May 28, 2020 Reading Time: 4 minutes

For those out there “sheltering in place for humanity,” and who think skepticism about what you’re doing is the stuff of anti-science mouth breathers, stop and think for a minute or two. What would all of you self-proclaimed humanitarians have done if the new coronavirus reared its head in 2000 instead of 2020? How strident would your reverence for science and the “experts” have been then?

It’s a question worth asking simply because “sheltering in place” in 2000 would have been an entirely different concept. Some would argue that it was an impossibility.

For one, it was more than a challenge back then for the virtuous in our midst to signal just that. How could they?

You see, Mark Zuckerberg was still in high school in 2000. Facebook didn’t open its proverbial doors until 2004, and even then it was still only envisioned as a social network for college kids. Basically those of you so eager to give the rest of us “how to” tips on staying at home, routine admonitions that we stay home, all the while endlessly advertising to all of us how much you feel as you stay home, you wouldn’t have had a megaphone in 2000 to project just how deep your feelings were. Really, where’s the fun in being more virtuous than all of us if no one knows about it?

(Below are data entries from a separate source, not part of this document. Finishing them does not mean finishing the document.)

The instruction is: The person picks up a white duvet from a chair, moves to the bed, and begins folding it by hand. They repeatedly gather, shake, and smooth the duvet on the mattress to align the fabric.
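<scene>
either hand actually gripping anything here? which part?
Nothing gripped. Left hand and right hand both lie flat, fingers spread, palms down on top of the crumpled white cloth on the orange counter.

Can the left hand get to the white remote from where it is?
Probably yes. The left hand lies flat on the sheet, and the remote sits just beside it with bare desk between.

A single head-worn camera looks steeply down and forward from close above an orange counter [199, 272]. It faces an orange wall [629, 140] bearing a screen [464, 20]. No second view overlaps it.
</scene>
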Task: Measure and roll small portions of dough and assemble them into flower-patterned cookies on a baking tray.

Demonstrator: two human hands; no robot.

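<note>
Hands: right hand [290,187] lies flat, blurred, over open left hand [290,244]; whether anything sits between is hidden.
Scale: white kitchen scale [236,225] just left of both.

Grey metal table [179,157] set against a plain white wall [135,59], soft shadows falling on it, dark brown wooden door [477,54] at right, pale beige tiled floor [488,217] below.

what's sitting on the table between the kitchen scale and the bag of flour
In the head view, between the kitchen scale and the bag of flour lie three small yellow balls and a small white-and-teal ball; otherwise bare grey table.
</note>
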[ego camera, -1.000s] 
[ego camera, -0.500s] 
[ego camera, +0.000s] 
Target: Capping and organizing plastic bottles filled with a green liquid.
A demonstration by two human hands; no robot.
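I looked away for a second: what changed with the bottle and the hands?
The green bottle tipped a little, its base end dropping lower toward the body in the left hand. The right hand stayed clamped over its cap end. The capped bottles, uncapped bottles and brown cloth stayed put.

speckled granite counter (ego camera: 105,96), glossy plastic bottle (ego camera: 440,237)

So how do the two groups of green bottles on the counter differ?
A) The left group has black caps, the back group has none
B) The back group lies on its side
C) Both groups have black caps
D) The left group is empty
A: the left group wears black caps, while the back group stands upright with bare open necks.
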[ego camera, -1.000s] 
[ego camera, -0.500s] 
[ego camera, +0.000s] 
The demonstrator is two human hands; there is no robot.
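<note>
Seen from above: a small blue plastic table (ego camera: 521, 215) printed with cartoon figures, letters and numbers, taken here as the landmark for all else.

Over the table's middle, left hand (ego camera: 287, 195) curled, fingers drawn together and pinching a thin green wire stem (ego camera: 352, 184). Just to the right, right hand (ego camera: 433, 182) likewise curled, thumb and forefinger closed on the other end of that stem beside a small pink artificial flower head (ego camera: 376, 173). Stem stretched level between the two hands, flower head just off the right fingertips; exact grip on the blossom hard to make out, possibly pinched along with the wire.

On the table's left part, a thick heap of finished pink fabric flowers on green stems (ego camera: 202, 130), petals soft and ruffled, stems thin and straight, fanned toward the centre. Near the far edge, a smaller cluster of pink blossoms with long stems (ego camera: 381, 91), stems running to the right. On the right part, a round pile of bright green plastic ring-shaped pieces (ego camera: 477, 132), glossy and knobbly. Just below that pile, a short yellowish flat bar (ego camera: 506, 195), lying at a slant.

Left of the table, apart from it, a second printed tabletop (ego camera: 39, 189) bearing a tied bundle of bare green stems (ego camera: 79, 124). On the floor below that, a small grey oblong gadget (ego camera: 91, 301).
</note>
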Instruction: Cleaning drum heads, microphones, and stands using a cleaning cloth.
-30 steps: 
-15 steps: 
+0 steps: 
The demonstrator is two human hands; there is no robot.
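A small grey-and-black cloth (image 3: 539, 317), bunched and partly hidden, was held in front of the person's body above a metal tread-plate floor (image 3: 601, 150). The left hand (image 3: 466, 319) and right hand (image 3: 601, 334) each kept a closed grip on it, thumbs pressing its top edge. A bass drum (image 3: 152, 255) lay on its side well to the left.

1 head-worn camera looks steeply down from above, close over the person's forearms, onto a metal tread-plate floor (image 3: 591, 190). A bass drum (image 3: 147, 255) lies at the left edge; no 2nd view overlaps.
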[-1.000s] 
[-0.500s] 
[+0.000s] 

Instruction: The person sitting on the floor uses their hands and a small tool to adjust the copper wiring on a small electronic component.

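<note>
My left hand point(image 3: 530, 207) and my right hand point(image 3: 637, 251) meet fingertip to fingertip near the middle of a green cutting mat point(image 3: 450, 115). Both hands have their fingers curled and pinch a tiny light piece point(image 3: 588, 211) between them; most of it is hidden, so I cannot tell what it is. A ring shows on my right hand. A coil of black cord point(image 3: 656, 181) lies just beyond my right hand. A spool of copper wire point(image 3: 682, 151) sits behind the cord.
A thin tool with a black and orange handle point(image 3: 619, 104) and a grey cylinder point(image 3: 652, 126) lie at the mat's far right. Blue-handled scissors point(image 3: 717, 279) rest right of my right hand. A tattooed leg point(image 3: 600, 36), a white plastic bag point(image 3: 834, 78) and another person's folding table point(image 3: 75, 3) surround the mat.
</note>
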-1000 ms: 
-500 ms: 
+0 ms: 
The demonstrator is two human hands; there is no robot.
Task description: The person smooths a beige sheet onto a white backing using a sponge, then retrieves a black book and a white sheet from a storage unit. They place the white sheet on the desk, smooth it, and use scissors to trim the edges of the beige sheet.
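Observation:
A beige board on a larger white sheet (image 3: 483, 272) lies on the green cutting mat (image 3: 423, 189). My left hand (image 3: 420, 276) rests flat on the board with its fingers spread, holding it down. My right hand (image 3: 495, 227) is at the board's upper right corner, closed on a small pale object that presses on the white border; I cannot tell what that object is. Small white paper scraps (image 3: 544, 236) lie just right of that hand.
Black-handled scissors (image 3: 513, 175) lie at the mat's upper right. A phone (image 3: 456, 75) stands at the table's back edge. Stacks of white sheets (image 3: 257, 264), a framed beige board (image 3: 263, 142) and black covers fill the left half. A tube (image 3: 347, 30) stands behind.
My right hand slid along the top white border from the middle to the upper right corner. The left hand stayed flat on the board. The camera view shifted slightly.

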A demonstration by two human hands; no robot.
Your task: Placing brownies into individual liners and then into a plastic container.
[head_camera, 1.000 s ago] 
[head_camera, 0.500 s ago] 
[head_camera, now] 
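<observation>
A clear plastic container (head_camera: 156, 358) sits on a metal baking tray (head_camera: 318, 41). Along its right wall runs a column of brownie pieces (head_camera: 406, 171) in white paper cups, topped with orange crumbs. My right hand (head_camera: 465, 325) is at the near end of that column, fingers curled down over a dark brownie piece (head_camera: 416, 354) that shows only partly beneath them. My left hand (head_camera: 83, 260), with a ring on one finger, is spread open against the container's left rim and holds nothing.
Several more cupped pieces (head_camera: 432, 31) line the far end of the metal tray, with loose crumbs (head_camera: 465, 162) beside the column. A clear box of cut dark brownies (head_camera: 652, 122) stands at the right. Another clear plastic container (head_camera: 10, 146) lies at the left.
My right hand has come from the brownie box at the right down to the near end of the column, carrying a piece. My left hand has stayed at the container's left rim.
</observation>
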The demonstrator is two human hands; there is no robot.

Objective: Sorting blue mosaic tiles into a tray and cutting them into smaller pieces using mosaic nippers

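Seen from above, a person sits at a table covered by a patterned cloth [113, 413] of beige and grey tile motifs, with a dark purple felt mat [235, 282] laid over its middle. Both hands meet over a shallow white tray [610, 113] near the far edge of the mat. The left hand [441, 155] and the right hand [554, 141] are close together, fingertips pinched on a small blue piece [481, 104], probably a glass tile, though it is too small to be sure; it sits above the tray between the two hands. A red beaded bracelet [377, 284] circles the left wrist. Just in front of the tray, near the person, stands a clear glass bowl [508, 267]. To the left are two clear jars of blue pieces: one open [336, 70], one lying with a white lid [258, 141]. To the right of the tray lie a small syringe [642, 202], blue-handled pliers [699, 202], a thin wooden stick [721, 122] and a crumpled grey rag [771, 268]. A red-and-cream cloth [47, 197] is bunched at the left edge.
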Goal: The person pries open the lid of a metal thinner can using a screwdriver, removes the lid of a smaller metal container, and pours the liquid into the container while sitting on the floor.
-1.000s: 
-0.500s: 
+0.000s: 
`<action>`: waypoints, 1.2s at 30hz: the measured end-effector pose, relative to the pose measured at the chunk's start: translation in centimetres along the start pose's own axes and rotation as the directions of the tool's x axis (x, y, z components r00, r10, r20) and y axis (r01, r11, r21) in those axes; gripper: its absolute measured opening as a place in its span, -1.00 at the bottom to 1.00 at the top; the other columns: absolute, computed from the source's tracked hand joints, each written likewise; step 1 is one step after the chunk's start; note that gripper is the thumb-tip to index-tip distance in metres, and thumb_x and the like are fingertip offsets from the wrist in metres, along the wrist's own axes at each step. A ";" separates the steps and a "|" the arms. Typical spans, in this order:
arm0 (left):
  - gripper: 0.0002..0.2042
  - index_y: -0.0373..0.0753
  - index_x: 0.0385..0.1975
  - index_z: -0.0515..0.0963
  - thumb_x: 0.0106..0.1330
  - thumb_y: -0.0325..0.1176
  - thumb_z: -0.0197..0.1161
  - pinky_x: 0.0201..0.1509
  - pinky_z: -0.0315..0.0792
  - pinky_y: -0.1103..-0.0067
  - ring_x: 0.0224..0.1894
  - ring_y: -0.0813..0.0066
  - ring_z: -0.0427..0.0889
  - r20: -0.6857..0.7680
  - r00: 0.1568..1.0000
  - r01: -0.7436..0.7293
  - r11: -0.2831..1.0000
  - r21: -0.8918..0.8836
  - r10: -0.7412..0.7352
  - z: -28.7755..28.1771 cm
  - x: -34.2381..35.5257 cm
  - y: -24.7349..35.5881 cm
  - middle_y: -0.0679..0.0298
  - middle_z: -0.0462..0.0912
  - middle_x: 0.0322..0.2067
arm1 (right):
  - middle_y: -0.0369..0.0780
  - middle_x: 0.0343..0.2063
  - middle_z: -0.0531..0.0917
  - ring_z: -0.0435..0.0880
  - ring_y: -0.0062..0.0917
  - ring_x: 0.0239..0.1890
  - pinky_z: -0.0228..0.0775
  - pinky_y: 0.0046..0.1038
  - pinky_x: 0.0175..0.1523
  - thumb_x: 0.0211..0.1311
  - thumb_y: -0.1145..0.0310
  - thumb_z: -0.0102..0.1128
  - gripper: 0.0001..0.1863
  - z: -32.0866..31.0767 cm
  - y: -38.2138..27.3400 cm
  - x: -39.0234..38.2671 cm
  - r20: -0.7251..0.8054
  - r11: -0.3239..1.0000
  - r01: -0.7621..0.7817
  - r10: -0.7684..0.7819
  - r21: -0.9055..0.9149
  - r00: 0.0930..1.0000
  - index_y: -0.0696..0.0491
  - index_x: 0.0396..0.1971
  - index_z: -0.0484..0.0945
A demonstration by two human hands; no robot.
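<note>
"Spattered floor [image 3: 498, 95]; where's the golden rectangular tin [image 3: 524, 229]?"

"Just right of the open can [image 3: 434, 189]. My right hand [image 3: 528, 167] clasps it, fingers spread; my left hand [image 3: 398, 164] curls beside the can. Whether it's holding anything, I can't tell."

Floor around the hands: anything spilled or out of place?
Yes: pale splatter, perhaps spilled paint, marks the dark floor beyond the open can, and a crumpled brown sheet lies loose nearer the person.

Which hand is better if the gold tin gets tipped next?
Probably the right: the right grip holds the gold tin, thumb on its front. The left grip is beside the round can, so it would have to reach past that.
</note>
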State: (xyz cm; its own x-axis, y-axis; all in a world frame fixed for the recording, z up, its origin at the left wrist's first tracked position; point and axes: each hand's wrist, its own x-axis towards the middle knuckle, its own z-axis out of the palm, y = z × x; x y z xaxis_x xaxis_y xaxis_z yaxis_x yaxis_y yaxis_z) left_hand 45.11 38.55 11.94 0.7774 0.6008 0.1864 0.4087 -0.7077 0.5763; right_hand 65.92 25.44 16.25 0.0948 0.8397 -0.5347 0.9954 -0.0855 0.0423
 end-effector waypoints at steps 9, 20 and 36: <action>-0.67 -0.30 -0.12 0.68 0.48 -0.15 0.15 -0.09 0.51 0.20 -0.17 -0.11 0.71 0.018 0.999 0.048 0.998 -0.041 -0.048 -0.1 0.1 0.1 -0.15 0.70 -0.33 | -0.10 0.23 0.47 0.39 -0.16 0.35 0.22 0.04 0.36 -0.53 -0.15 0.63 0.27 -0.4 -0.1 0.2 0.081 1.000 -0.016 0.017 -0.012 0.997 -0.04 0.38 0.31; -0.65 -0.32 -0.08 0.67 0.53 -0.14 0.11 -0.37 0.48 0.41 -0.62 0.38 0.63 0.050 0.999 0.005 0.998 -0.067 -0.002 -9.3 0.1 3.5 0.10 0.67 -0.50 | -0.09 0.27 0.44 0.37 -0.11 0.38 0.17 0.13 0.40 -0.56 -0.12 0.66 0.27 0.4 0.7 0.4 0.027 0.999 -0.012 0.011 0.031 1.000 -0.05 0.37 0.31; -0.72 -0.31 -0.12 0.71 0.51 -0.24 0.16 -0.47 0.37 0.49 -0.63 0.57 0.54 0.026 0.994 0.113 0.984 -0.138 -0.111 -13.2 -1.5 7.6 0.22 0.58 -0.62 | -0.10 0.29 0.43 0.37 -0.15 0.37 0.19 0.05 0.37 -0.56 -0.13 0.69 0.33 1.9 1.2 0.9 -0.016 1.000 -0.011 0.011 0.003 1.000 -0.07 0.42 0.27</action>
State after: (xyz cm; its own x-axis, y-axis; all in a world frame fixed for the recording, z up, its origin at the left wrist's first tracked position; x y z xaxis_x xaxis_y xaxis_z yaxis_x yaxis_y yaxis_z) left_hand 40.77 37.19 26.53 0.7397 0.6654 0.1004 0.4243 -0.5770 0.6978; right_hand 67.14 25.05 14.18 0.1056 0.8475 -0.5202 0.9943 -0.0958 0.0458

What about all those amazing meals you’ve been making from home with the freshest, most organic of organic ingredients? Ever mindful of the importance of “flattening the curve,” you made sure to order the “dolphin-free” version of everything you purchased online. Pretty amazing stuff, but perhaps you’ve forgotten how the biggest of the early online grocery businesses, Webvan, went bankrupt in rather splashy fashion back in 2001, and well before its services reached even a small fraction of American consumers.

Of course there have been times during these oh-so-humane lockdowns during which you got tired of cooking and doing dishes (you go back and forth about whether washing by hand or dishwasher is best for the environment), so you’ve ordered something healthy on your smartphone from Uber Eats, Postmates, Grubhub, or some other delivery service. No doubt it’s a potential death sentence for you to be out breathing the air that others breathe, and touching all manner of common hands or gloves as you purchase hot meals, but it’s ok for the sub-humans who probably don’t care much about science as is to risk their lives so that you can take a night off from the rigors of cooking.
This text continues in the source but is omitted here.